» **EXERCISE**
What lines in the listing below hold the string "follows"? Please copy them out.

» **DATA EXTRACTS**

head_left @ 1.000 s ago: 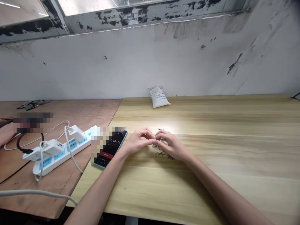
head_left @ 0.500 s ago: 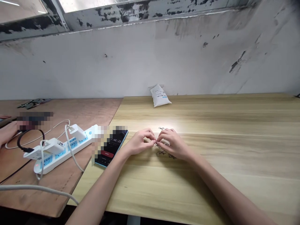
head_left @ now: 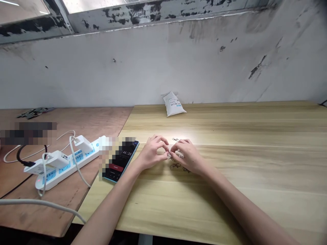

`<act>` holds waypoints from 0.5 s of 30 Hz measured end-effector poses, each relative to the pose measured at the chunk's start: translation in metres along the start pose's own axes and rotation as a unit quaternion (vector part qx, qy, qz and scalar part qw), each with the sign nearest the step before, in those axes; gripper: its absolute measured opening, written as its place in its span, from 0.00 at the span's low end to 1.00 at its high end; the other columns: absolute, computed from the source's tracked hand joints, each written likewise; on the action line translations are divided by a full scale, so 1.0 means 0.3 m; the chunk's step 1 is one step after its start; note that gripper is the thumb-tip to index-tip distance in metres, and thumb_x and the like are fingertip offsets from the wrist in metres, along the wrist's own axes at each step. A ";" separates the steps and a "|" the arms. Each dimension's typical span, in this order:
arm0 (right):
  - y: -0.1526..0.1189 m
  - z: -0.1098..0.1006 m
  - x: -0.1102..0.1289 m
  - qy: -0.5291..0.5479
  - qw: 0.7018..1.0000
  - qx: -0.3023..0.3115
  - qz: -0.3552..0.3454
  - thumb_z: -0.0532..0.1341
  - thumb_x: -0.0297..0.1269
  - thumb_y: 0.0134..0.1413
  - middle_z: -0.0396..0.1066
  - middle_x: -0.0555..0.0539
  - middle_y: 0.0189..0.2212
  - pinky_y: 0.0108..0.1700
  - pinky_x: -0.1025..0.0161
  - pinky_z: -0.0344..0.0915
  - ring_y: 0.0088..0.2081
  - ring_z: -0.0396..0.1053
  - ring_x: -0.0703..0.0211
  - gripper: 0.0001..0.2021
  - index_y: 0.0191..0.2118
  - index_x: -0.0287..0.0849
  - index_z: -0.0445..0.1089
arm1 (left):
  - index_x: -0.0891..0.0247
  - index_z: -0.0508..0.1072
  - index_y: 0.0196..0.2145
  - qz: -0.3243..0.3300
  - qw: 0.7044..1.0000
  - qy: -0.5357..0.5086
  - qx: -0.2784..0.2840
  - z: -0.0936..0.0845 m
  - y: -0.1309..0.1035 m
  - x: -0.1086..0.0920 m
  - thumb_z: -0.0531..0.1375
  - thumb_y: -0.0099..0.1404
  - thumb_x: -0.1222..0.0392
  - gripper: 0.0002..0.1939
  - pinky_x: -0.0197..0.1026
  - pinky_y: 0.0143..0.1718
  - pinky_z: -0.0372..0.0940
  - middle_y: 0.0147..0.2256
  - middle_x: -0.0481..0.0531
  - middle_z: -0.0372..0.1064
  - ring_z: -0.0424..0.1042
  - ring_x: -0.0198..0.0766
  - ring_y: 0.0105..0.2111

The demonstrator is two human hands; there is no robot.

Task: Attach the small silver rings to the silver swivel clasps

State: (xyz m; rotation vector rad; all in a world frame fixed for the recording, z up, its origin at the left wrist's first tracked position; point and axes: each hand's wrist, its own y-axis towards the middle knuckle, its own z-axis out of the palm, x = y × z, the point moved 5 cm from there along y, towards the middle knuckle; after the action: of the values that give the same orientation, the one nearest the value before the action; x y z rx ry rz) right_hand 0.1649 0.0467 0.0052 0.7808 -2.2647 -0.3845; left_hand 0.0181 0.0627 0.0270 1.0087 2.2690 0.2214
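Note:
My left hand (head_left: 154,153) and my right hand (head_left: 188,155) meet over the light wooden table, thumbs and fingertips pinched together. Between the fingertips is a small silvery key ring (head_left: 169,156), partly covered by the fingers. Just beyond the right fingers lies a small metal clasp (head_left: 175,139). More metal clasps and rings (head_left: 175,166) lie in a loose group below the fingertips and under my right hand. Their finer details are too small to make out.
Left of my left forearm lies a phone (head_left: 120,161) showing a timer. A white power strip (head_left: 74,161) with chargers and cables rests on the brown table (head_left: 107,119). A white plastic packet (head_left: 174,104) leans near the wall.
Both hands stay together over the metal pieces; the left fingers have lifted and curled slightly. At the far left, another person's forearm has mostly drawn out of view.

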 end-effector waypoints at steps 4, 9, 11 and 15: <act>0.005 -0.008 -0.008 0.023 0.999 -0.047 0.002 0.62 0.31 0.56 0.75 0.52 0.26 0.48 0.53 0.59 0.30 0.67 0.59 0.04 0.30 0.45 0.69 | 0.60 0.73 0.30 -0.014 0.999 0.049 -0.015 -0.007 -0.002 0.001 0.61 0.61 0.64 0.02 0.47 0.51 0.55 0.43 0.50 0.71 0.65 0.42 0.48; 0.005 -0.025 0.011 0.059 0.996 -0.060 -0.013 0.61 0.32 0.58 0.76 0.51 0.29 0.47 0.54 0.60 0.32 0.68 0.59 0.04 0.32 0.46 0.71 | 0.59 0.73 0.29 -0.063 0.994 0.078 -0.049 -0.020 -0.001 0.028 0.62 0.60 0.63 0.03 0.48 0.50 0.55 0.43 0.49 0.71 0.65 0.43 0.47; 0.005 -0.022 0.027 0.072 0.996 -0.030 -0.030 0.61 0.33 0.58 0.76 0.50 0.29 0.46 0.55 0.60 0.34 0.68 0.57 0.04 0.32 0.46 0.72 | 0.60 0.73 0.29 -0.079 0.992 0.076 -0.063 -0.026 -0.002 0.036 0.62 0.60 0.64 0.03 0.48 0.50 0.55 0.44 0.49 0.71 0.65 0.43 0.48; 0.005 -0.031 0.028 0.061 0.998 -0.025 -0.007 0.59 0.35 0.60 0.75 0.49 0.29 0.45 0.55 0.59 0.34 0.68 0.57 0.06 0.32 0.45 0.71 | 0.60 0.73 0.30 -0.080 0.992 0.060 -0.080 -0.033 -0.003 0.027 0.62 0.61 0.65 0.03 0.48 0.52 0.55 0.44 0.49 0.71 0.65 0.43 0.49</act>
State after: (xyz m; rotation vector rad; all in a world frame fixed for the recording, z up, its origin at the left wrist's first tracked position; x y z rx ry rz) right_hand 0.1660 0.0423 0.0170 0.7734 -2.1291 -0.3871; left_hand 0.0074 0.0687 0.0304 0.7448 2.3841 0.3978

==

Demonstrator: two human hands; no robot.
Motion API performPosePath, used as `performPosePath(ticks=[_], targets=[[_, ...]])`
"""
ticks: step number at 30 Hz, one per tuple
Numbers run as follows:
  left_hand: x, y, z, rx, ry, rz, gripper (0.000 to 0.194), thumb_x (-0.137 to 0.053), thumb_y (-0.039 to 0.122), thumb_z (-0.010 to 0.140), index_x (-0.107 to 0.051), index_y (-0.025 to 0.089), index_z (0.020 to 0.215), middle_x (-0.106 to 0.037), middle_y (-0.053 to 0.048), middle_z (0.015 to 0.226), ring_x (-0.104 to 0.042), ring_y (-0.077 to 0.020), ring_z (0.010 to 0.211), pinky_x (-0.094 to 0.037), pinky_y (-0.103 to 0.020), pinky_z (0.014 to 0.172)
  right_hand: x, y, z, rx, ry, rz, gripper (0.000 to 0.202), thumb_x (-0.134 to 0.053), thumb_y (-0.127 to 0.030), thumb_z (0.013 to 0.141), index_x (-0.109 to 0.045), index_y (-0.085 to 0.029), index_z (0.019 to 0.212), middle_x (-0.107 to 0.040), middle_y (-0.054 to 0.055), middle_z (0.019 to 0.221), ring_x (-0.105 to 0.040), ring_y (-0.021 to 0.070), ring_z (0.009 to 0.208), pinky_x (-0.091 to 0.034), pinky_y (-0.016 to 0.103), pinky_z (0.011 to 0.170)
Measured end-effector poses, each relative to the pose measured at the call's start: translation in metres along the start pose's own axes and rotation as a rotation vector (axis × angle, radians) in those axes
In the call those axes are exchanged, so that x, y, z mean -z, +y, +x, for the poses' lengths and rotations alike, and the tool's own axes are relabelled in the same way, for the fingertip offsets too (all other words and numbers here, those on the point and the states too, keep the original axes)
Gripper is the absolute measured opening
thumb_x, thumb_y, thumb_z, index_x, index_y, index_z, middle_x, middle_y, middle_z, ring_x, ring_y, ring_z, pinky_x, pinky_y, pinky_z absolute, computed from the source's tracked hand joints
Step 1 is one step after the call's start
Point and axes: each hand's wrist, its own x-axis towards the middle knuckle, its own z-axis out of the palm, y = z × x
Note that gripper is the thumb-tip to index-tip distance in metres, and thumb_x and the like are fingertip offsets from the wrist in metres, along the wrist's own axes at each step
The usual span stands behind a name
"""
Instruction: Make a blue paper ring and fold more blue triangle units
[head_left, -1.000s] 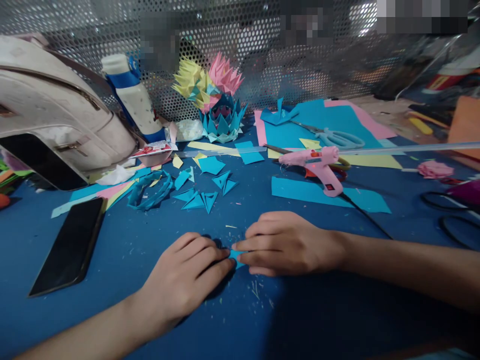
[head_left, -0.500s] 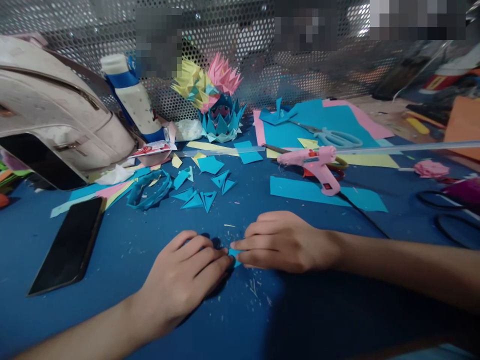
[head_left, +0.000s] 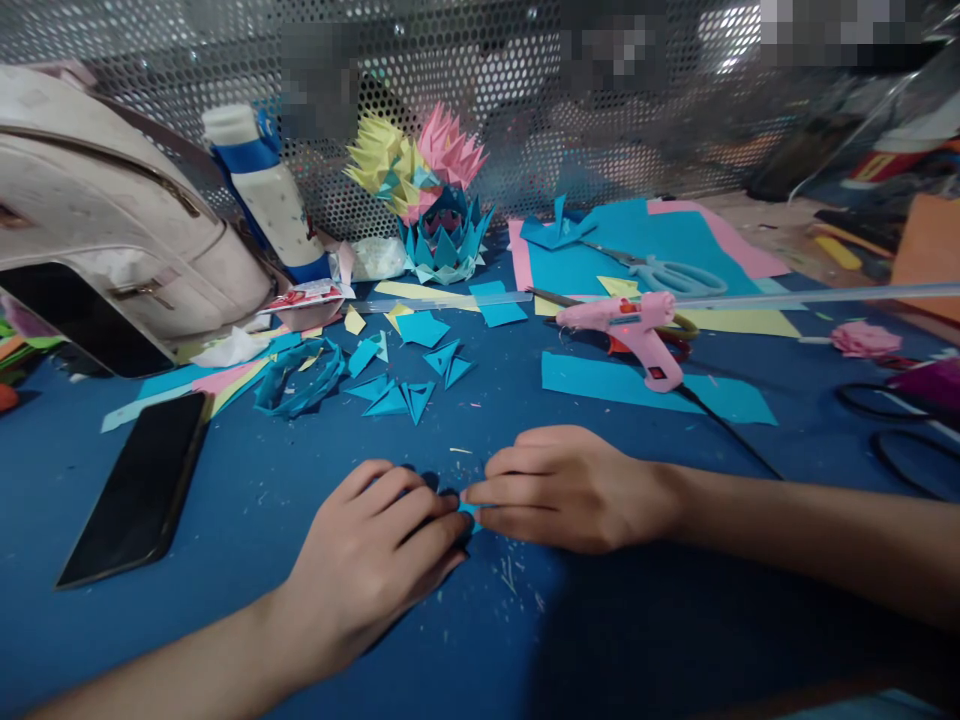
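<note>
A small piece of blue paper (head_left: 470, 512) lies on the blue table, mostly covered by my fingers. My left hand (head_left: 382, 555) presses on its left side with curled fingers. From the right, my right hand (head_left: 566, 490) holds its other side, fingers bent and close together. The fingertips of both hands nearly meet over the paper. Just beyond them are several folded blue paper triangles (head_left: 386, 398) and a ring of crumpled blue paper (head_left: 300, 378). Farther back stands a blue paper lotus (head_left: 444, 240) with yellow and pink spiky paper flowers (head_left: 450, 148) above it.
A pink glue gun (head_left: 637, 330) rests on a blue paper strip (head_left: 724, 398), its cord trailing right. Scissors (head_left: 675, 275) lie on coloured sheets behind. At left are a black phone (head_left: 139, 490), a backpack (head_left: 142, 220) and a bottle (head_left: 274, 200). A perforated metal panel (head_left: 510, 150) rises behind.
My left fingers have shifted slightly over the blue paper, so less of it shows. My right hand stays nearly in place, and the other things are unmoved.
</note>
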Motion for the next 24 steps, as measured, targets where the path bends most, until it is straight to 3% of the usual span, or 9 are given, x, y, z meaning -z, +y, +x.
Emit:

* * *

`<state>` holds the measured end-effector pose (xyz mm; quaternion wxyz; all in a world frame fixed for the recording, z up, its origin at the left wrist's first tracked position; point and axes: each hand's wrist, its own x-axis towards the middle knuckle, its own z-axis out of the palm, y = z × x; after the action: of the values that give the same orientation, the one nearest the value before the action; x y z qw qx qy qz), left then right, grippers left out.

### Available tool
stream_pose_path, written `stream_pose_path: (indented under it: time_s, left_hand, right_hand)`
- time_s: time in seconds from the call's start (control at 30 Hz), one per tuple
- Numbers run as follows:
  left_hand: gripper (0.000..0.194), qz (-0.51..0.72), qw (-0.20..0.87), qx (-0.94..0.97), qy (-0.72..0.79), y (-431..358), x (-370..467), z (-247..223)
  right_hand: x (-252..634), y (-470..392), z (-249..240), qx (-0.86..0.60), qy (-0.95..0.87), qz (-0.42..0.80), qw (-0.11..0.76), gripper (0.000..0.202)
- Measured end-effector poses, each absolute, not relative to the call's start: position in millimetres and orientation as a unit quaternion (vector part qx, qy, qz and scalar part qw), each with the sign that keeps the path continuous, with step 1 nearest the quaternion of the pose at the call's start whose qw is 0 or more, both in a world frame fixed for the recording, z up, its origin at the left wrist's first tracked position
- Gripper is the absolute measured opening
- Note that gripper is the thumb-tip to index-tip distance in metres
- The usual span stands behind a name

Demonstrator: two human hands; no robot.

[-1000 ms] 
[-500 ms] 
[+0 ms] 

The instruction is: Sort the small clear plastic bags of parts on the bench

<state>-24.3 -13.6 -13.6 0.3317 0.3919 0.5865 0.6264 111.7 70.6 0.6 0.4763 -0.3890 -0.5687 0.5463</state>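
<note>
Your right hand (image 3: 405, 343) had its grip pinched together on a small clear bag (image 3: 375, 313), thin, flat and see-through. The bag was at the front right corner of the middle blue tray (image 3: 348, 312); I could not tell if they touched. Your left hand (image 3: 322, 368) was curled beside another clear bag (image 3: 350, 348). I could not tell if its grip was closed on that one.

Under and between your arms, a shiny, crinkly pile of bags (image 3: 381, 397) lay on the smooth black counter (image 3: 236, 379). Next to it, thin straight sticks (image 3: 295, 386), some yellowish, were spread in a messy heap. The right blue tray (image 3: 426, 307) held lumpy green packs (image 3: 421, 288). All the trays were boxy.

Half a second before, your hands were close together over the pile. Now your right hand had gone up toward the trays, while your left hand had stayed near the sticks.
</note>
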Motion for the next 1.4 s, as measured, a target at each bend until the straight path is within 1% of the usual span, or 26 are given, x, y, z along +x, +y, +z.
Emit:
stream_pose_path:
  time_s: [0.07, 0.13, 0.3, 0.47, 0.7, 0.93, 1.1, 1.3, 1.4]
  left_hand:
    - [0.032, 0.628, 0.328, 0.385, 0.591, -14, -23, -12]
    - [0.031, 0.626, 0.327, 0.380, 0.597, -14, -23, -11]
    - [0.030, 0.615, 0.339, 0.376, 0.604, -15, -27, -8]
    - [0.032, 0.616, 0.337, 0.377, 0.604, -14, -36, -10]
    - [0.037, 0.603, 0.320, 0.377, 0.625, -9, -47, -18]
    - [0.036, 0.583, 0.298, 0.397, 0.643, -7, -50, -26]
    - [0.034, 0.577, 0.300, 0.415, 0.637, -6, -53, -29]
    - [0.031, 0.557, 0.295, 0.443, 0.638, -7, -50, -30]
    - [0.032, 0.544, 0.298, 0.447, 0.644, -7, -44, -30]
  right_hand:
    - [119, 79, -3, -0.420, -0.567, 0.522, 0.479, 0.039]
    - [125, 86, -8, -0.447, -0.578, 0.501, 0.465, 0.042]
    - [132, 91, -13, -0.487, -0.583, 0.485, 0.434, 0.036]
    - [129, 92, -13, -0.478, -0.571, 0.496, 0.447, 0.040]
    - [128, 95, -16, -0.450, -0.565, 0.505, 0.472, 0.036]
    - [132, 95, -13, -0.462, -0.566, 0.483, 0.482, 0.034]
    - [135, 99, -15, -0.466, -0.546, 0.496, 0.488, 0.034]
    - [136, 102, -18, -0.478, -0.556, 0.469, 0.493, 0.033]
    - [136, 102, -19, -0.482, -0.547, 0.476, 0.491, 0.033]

» **OUTPUT FOR THIS TASK**
Numbers run as follows:
- Numbers run as follows:

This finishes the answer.